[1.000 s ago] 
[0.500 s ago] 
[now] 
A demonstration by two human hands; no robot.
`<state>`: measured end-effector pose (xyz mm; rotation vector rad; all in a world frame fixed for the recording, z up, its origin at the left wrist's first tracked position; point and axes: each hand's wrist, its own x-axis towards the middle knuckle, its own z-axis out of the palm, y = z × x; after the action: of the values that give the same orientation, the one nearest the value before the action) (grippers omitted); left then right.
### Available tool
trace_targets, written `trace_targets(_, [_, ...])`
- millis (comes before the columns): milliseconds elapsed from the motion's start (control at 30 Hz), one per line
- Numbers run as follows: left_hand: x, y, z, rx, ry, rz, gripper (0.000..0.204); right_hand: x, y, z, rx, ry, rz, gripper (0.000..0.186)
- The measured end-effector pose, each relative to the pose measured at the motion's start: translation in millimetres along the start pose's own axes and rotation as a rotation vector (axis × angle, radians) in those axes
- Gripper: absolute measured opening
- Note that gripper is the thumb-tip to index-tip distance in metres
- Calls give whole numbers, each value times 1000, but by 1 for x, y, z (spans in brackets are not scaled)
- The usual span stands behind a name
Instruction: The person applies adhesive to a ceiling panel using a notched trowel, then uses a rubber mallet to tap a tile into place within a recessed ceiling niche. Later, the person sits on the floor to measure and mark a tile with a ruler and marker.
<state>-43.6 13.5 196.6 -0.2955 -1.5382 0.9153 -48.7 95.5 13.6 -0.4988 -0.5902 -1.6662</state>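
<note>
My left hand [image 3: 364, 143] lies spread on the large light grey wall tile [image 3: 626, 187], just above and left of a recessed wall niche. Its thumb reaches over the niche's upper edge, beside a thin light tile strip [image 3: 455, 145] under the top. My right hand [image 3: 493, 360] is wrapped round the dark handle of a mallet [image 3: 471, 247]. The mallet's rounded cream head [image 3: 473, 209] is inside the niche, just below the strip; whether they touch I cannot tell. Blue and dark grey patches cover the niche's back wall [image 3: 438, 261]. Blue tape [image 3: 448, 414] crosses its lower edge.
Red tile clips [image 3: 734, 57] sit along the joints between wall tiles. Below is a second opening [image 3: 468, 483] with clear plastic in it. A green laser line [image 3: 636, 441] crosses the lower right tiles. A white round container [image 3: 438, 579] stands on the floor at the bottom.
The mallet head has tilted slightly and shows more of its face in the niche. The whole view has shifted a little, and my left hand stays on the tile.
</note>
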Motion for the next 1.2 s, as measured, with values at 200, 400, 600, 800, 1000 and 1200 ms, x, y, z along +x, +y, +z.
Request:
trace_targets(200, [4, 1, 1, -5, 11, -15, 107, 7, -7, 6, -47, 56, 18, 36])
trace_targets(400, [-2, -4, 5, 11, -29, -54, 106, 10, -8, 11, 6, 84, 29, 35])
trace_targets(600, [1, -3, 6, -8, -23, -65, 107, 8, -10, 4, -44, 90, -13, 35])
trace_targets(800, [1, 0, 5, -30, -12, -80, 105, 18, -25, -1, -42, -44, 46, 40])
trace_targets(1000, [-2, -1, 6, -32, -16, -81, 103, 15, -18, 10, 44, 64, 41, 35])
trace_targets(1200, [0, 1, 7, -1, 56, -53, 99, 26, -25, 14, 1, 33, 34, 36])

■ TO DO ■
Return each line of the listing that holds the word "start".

■ RESPONSE AREA ■
- millis (comes before the columns): milliseconds elapsed from the motion's start (control at 30 Hz), one per line
- The measured end-effector pose, each relative to the pose measured at the motion's start: translation in millimetres along the start pose's own axes and rotation as a rotation vector (axis × angle, radians) in those axes

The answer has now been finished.